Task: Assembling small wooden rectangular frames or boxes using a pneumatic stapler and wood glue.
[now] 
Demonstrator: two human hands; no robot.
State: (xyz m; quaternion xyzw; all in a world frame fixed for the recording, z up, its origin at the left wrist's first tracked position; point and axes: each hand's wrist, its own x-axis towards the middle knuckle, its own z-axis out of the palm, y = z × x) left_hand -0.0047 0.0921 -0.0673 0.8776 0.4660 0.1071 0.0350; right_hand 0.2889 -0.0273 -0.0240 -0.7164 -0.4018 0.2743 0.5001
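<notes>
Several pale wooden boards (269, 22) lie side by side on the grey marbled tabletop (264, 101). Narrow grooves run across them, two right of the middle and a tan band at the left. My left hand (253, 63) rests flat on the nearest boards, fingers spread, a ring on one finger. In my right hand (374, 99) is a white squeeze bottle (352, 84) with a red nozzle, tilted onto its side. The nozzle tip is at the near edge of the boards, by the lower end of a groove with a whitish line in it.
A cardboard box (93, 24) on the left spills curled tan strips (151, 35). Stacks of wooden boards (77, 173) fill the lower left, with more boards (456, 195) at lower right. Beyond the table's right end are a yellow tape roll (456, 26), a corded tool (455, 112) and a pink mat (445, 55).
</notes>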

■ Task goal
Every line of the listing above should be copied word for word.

■ Exercise response
Task: Assembling small wooden rectangular frames or boxes using a pneumatic stapler and wood glue.
[now] 
Demonstrator: two human hands; no robot.
State: (xyz m; quaternion xyzw; all in a world frame fixed for the recording, z up, its origin at the left wrist's first tracked position; point and axes: each hand's wrist, its own x-axis towards the middle knuckle, its own z-axis out of the palm, y = z × x) left_hand -0.0047 0.0921 -0.0673 0.8776 0.4660 0.1071 0.0350; right_hand 0.2889 -0.0273 -0.0240 -0.7164 -0.4018 0.2743 0.5001
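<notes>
Several pale wooden boards (269, 22) lie side by side on the grey marbled tabletop (264, 101). Narrow grooves run across them, two right of the middle and a tan band at the left. My left hand (253, 63) rests flat on the nearest boards, fingers spread, a ring on one finger. In my right hand (374, 99) is a white squeeze bottle (352, 84) with a red nozzle, tilted onto its side. The nozzle tip is at the near edge of the boards, by the lower end of a groove with a whitish line in it.
A cardboard box (93, 24) on the left spills curled tan strips (151, 35). Stacks of wooden boards (77, 173) fill the lower left, with more boards (456, 195) at lower right. Beyond the table's right end are a yellow tape roll (456, 26), a corded tool (455, 112) and a pink mat (445, 55).
</notes>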

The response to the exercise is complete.